◆ What is required ◆
All lines holding the string "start" should be copied from the data below.

· · ·

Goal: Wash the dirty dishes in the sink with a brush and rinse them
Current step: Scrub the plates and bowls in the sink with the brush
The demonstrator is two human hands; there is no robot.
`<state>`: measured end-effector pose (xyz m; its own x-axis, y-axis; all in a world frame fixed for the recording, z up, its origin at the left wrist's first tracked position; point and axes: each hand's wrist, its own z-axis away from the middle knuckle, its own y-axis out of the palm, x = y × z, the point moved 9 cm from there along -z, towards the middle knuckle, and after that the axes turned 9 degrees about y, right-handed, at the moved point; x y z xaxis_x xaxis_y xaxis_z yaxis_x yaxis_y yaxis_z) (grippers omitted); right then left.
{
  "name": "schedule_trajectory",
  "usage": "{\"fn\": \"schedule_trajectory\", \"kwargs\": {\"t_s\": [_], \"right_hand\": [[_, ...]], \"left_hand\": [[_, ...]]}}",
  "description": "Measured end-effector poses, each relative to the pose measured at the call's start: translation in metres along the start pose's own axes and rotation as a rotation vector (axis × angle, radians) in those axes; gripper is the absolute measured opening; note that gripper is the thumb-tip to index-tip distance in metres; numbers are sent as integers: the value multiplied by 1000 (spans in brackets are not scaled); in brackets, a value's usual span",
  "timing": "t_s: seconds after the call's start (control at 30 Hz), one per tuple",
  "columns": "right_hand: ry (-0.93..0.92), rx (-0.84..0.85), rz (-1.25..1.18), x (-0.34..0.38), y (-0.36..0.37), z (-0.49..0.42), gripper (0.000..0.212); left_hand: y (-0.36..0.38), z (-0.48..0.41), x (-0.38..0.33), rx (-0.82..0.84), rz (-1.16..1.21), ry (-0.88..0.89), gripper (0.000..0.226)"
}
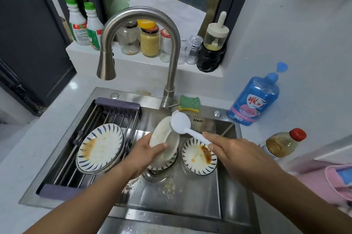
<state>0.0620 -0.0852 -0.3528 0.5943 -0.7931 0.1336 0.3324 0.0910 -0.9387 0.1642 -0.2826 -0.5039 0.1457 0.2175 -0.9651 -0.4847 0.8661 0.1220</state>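
**Two hands, one plate, one brush**

Both forearms reach in over the near edge of the steel sink (190, 195), toward the faucet (171, 43). Straight in front of the faucet's base, the left hand (146, 154) grips a white plate (163, 134) by its lower rim. The thumb lies across the inner face, and the plate is tilted on edge above the drain (154, 174). In front of the faucet and a little to its right, the right hand (234, 149) has its fingers curled round the handle of a white brush (181, 122). The round brush head lies against the upper part of the held plate, bristles toward it.

Below the held plate another blue-patterned dish sits over the drain (only its edge shows). Just right of it on the sink floor lies a striped plate (196, 157) smeared with reddish sauce. Front-left of the faucet, a stack of striped plates (101, 147) with brown smears leans on a drying rack (118, 108) that spans the sink's left side.

Touching the right side of the faucet's base lies a green and yellow sponge (189, 103). Farther right stand a blue detergent bottle (253, 100) and, nearer the person, a red-capped oil bottle (283, 143). Behind the faucet, a ledge carries glass jars (149, 43), with two green-capped spray bottles (76, 20) at its left end.
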Motion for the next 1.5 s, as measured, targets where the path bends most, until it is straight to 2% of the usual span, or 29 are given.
{"fn": "schedule_trajectory", "kwargs": {"t_s": [0.13, 0.23, 0.33, 0.43, 0.53, 0.67, 0.73, 0.83, 1.07, 1.2, 1.27, 1.33, 1.4, 1.5], "right_hand": [[-49, 21, 54, 12, -1, -23, 43], [-77, 26, 61, 19, 15, -30, 43], [-134, -16, 101, 20, 37, -35, 41], [-92, 63, 74, 12, 60, -39, 41], [-59, 115, 47, 5, 75, -41, 41], [-39, 105, 48, -2, 80, -47, 42], [-29, 97, 30, -7, 81, -51, 42], [0, 107, -4, -17, 86, -53, 42], [64, 138, -49, -33, 102, -54, 44], [117, 152, -113, -49, 114, -54, 43], [168, 177, -173, -60, 121, -56, 44], [249, 229, -346, -69, 131, -54, 43], [347, 262, -627, -75, 144, -50, 34], [478, 273, -1073, -74, 155, -41, 17]], "left_hand": [[10, -20, 24, 154, -487, 187, 31], [12, -23, 43, 162, -704, 272, 48], [18, -28, 68, 254, -956, 342, 59], [21, -32, 96, 355, -1211, 260, 69], [21, -42, 120, 387, -1339, 175, 73], [22, -52, 150, 483, -1416, 49, 77], [22, -57, 163, 472, -1445, 51, 77], [23, -60, 181, 471, -1481, 32, 90], [35, -58, 193, 521, -1502, -2, 77], [33, -66, 211, 499, -1493, 3, 57], [33, -67, 209, 500, -1498, 1, 61], [34, -68, 207, 512, -1482, 21, 65], [33, -70, 200, 483, -1400, 55, 75], [51, -73, 166, 367, -1163, 142, 74]]}}
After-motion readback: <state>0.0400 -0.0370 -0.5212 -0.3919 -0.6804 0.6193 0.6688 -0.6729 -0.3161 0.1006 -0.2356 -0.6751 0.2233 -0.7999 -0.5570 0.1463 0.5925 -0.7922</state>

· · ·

◆ Solution below ◆
  "description": "Measured end-effector poses, each relative to the pose measured at the call's start: translation in metres along the start pose's own axes and rotation as a rotation vector (axis × angle, radians) in those axes; gripper is the absolute measured opening; note that gripper is the thumb-tip to index-tip distance in metres; numbers are sent as integers: the value multiplied by 1000 (spans in brackets are not scaled); in brackets, a value's usual span",
  "timing": "t_s: seconds after the call's start (control at 30 Hz), one per tuple",

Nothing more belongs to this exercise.